What the exercise asks:
Using the material below, return exactly the lines between the one holding "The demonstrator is" and the one holding "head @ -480", inclusive, and no others.

Data provided:

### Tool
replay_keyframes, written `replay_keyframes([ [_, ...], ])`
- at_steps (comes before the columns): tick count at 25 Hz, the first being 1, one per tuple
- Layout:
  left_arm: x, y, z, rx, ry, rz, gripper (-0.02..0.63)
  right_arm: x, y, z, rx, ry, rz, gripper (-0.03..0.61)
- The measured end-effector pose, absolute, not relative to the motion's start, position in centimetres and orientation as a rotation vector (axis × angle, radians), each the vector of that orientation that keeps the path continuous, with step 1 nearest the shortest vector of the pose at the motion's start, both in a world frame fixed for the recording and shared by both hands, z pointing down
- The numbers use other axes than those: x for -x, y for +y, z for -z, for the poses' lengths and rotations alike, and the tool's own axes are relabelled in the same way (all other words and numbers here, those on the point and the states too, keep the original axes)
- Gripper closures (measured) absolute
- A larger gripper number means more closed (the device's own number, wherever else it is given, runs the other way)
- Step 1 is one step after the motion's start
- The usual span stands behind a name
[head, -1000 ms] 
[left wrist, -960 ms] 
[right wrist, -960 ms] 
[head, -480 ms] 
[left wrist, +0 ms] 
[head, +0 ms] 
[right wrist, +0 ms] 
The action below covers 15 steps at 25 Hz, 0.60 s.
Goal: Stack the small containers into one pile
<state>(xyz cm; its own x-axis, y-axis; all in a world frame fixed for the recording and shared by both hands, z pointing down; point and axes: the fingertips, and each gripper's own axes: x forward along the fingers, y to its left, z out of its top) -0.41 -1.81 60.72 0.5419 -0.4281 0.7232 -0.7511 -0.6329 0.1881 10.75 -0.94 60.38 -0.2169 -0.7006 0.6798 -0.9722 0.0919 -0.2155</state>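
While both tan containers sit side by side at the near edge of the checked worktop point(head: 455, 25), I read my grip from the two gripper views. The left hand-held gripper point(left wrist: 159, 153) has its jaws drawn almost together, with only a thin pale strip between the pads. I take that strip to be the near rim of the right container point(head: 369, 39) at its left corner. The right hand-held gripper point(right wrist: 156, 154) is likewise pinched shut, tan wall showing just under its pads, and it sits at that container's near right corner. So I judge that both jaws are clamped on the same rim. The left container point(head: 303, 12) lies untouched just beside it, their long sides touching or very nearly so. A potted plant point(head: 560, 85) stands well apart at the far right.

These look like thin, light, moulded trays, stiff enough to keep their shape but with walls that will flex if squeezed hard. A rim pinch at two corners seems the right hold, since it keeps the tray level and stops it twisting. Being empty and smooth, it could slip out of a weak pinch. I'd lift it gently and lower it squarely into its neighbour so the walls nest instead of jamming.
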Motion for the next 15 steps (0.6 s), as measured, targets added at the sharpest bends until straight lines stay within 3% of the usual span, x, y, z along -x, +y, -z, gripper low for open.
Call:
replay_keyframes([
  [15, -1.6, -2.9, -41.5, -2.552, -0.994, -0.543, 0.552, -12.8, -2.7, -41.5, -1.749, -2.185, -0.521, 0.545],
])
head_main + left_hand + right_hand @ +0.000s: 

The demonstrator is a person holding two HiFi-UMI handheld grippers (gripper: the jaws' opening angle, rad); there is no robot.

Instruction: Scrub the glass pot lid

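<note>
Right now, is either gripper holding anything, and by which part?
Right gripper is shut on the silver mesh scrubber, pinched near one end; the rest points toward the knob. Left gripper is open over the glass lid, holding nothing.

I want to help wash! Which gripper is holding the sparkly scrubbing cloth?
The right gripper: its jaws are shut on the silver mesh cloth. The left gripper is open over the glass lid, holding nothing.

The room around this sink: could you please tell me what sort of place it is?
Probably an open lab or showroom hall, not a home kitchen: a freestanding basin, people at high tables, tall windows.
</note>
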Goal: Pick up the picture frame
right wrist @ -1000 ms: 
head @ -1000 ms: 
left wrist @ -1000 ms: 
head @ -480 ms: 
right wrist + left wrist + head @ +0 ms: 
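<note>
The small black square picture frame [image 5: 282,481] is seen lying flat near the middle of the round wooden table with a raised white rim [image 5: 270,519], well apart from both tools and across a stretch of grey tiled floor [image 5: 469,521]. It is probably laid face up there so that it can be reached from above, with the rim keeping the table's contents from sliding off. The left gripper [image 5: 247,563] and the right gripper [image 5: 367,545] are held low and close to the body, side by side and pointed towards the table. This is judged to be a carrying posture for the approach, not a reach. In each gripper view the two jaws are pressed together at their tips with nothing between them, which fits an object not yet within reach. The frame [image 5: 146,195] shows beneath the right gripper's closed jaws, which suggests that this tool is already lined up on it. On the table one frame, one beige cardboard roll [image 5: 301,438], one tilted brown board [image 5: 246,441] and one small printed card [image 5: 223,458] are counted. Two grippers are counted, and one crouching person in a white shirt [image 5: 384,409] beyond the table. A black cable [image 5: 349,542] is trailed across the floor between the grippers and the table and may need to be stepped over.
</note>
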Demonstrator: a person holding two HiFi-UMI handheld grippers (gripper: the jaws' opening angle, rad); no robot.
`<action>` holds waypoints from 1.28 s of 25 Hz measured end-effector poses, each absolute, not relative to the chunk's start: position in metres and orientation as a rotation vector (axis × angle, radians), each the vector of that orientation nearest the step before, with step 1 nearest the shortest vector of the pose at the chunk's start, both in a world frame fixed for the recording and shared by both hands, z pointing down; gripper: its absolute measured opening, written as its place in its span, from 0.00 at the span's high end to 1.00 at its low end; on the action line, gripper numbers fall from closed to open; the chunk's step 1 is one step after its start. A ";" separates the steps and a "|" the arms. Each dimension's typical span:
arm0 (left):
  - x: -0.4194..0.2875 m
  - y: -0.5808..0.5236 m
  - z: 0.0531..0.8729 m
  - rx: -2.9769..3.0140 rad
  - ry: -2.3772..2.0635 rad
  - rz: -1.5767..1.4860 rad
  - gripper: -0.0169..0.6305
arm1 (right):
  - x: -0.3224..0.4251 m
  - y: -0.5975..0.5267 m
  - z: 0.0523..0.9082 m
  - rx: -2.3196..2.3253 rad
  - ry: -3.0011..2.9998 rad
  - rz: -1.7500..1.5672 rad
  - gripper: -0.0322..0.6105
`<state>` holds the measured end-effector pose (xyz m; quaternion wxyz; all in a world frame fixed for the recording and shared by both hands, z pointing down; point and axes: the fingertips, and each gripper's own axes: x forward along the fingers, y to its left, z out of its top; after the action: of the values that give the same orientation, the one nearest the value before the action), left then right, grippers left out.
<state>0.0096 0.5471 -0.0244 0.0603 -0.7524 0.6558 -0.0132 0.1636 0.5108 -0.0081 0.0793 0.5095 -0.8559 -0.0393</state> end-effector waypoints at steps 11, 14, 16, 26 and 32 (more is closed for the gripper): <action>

Solution:
The demonstrator is a person holding two HiFi-UMI handheld grippers (gripper: the jaws' opening angle, rad); there is no robot.

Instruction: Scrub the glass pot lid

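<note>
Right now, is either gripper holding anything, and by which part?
Right gripper is shut on the silver mesh scrubber, pinched near one end; the rest points toward the knob. Left gripper is open over the glass lid, holding nothing.

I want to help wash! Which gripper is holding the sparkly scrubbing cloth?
The right gripper: its jaws are shut on the silver mesh cloth. The left gripper is open over the glass lid, holding nothing.

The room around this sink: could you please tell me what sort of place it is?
Probably an open lab or showroom hall, not a home kitchen: a freestanding basin, people at high tables, tall windows.
</note>
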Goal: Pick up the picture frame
right wrist @ -1000 ms: 
head @ -1000 ms: 
left wrist @ -1000 ms: 
head @ -480 ms: 

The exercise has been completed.